At the National Assembly’s opening session in Hanoi, Vietnam’s prime minister Nguyen Xuan Phuc highlighted the country’s fast growing economy. Manufacturing output rose 12.8 percent in the nine months through September from a year earlier. Meanwhile, foreign direct investment is rising, new factories are opening, and exports are increasing.

In July, Vietnam’s central bank cut its benchmark interest rate for the first time since 2014, giving the economy a further boost.

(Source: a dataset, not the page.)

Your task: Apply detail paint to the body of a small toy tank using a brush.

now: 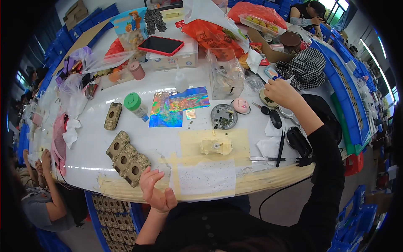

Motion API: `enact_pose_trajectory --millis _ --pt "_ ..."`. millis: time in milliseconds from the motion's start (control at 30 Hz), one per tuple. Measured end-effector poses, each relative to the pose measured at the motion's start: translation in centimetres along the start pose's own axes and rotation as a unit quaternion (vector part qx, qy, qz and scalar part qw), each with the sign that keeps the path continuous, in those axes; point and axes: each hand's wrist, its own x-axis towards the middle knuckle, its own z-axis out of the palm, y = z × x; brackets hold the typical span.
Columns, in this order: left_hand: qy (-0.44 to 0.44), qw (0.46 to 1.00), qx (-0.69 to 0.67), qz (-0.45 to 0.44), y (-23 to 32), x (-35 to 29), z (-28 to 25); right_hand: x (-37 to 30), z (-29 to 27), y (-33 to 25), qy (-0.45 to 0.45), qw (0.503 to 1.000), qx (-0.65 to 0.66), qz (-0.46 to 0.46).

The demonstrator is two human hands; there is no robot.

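My left hand (156,191) hovers at the table's front edge with its fingers apart and holds nothing. Just beyond its fingertips lie several camouflage-patterned plastic shells (126,158), side by side, each with a round hole. Another such shell (113,116) sits apart, farther back. My right hand (282,92) reaches far right, over a small round dish (267,100), with its fingers pinched together. What they grip, if anything, I cannot make out; something blue and white shows beside the fingertips. A pale yellow piece (216,146) with a small knob rests on masking tape in front of me.
A round dish (223,116) of small dark green parts stands mid-table. Holographic sticker sheets (179,105) and a green-capped bottle (132,102) lie left of it. Black tweezers (281,147) are at the right. A red-edged phone (161,45) rests on a plastic box. Other people sit left and far right.
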Motion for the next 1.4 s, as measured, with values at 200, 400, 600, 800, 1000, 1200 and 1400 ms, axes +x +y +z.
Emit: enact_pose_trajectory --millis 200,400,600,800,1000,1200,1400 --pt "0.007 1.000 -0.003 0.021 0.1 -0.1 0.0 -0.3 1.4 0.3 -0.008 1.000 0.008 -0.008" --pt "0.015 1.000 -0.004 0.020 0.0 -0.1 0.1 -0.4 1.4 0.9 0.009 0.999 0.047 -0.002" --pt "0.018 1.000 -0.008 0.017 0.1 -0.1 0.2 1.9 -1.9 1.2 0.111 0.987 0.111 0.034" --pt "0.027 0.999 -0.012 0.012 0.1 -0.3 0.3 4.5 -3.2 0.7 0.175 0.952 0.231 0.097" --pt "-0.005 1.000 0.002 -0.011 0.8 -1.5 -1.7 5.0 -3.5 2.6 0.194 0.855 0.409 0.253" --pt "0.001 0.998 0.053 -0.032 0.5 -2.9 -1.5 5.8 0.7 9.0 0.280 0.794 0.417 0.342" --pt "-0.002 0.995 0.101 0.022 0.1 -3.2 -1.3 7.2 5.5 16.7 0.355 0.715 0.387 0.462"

Do Ngoc Quynh, head of the treasury at the bank for investment & development of Vietnam in Hanoi said at the time: “These rate cuts will make it cheaper for businesses and individuals to borrow, so it will help spur loan demand and bolster consumption. Vietnamese companies still highly rely on bank lending. We just need to be mindful about how the loans will be used to avoid increasing bad debt.” Earlier in October, Nguyen Thi Hong, deputy governor of the state bank of Vietnam, said that the country was in a strong position to ensure fund availability for loans to companies.

With reserve levels at $45bn, he said that money will allow authorities “to step in to stabilize the money market when needed”. The government plans to exert more control over imports to reduce the country’s $442m trade deficit while increasing domestic sales.

The government also “needs to ensure it can control inflation and continue to improve the investment climate for businesses,” said Vu Hong Thanh, the head of the National Assembly’s Economic Committee. Inflation will average four percent next year. Economists have warned, however, that Vietnam must not neglect its debt problem.